One of the WHO’s major claims regarding the RCT data is that NSSs did not show any effect when compared to water. (II) This is true in terms of the statistical results of the meta-analysis, where there was no statistically significant difference between the amount of weight lost by the water and NSS groups. (IV) However, similar to how the WHO believes the RCT data as a whole doesn’t paint a realistic picture of NSS-use for weight-loss, I don’t think these numbers comparing NSS to water tell the whole story.
In particular, the meta-analysis solely compared the differences in weight change between NSS groups and water groups. (IV)This is problematic in isolation because it doesn’t take absolute weight-loss into account–another example of why relative vs. absolute comparisons are important in research statistics.
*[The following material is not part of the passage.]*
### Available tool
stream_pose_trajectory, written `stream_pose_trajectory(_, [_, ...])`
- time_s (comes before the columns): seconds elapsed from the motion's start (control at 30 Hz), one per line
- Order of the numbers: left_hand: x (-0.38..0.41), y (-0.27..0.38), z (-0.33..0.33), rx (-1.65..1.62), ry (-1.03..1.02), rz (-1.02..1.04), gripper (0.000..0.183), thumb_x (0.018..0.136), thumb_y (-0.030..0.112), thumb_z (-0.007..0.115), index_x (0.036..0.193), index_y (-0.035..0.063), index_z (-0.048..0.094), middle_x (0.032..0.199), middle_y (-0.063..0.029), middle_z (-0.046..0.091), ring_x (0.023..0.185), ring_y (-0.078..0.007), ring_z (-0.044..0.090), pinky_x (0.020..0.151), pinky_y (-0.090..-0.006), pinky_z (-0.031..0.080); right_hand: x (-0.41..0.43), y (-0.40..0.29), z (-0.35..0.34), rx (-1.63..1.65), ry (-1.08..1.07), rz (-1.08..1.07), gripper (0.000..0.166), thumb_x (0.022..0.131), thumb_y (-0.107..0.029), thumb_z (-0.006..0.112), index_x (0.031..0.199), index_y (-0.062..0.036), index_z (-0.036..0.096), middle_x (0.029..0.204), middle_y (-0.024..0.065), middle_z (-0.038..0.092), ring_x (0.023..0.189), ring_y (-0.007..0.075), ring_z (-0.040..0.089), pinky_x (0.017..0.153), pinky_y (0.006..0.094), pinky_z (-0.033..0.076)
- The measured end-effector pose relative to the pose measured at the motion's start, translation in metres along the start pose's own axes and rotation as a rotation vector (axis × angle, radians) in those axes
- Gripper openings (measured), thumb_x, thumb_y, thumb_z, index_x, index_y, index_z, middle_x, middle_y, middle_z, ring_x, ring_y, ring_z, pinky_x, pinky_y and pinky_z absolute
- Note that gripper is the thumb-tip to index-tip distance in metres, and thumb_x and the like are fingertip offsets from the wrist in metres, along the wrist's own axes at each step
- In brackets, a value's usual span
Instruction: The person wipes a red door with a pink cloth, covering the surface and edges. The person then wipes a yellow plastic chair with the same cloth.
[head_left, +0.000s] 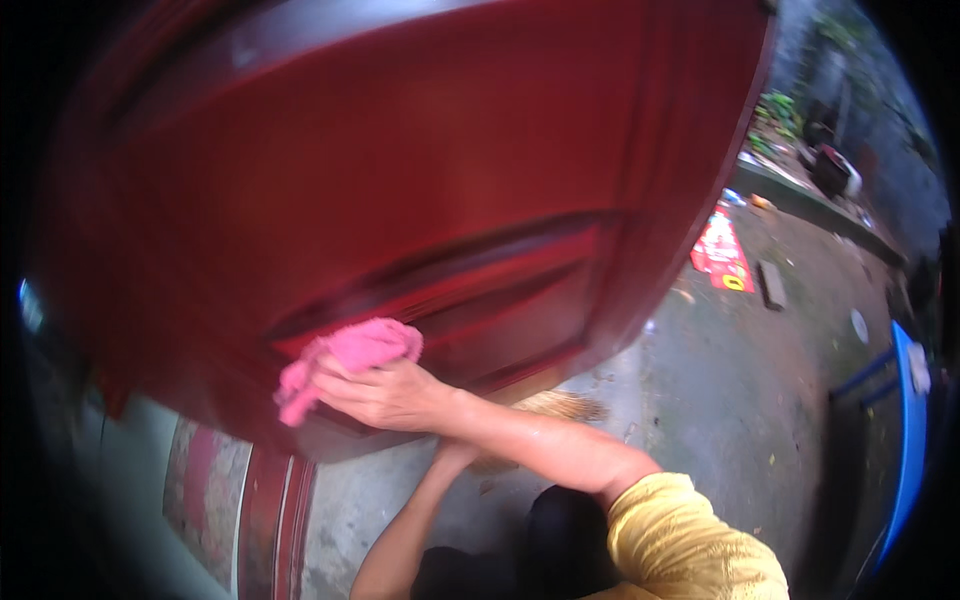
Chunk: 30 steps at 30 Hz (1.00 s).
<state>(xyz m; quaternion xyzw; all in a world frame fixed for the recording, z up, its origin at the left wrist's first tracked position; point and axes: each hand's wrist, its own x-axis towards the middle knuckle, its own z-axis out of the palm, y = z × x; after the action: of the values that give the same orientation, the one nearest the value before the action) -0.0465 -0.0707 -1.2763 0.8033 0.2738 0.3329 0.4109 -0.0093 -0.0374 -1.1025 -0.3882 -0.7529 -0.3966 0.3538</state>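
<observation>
A glossy dark-red panelled door (420, 165) fills most of the view before me. My right hand (379, 394) grips a crumpled pink cloth (367, 341) and presses it against the door's lower raised panel (517, 300), at the left part of its moulding. Below that forearm, my left hand (456, 453) reaches up to the door's bottom edge. Most of its fingers are hidden behind the right arm and the door, so its hold cannot be made out.
Behind the door's lower edge lie straw broom bristles (566, 405) on the concrete floor (675, 420). A dark-red door frame (274, 517) stands at lower left. To the right are a blue table or stool (906, 442), a red printed sheet (721, 255), a brick (771, 285) and a low kerb (817, 210).
</observation>
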Motion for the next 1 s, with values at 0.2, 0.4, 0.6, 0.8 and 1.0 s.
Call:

If you’re interested in learning more about the importance of relative vs. absolute differences in research statistics, check out my posts here and there.
In other words, subjects in the NSS group could lose a significant amount of weight on average but appear to be unsuccessful if they lost less weight than subjects in the water group did on average. For example, as I pointed out above, the NSS group lost statistically significantly less weight during the maintenance period in the second Madjd. et al. study as compared to the water group (~0.4 lbs vs. ~3.7 lbs). (VIII) But, it’s difficult to conclude that the NSS group was unsuccessful on the weight-loss protocol, as they achieved an average weight-loss of 17.2 lbs at the end of the maintenance period as compared to their baseline weight. (VIII)
If we take this perspective into account, rather than interpreting the findings to show that NSS-use is not useful for weight-loss, it appears that both NSSs and water protocols are quite efficacious for losing weight.
Conclusion
The WHO’s guidelines agree with my review of artificial sweeteners and weight-loss in terms of what the hard data show: RCTs suggest NSSs are useful for weight-loss, while observational data suggest they are harmful.
And, I agree with the WHO’s supposition that most of the RCTs are not properly designed to assess whether NSSs are useful for weight-loss in real-world conditions and over mid to long periods of time.
However, I feel the quantity and quality of data from the properly designed RCTs above is still more convincing than that from observational data that are vulnerable to confounding variables, especially reverse causation. And, I think I’ve made a strong case for that here.
But, if we really want answers from an N=1 perspective (i.e. changing the question to “Are NSSs useful for weight-loss FOR ME), I think we can make things much simpler than picking sides over what the data does or doesn’t mean: simply try using NSSs for weight-loss and see what happens.
Of course, you can always just cut calories without using NSSs and lose weight that way as well.